Siamo precipitati in una situazione di monopolio. Oggi la crisi della Rai è più evidente ma ben presto si evidenzierà anche una crisi di Mediaset. Senza concorrenza la televisione italiana rischia di ammalarsi gravemente, di fare la fine della Fiat. Fra cinque anni il nostro paese potrebbe non avere più un’industria televisiva, come non ha più un’industria chimica o dell’acciaio.
E come giudica la nuova Raitre di Paolo Ruffini?
Di nuovo Raitre ha ancora espresso poco. E’ una rete forte della nostalgia di un pubblico per la vecchia Rai. Ma non ha la capacità innovativa di Telekabul, il coraggio e lo spirito di avventura di quella straordinaria esperienza.
Come racconterebbe la situazione politica ed economica italiana di questi mesi? Quali temi le piacerebbe approfondire?
La Fiat e la guerra prima di tutto.

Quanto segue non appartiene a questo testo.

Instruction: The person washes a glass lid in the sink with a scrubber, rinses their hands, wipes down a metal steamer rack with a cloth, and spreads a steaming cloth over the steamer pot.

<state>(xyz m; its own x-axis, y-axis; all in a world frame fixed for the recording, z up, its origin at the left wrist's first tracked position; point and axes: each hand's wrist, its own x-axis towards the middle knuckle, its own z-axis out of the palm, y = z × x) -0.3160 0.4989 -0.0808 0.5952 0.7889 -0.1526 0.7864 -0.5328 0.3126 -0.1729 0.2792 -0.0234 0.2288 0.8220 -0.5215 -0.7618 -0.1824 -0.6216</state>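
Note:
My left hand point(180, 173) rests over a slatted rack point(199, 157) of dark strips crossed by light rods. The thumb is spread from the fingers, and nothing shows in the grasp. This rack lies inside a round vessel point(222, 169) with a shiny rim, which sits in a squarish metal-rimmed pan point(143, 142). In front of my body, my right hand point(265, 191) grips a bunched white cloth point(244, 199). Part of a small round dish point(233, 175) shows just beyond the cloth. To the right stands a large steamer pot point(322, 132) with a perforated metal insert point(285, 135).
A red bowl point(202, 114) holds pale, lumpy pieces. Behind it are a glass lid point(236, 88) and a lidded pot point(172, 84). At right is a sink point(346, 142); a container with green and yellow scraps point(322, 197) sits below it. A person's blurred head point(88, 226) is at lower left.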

Credo che nella nostra chiusura ci sia anche la volontà di mettere a tacere quei movimenti, come i No Global o i pacifisti, che solo nella nostra trasmissione parlano da veri protagonisti. Comunque Berlusconi ha sempre promesso di dare tutto a tutti. Questa è la prima volta che toglie qualcosa in maniera così vistosa. La leggo come una manifestazione di paura e di debolezza.
Se alla fine restasse fuori dalla Rai, che cosa farebbe?
Non lo so. Ma non mi arrenderei e continuerei a battermi. Scrivendo sui muri di Arcore se non mi lasciano altra scelta.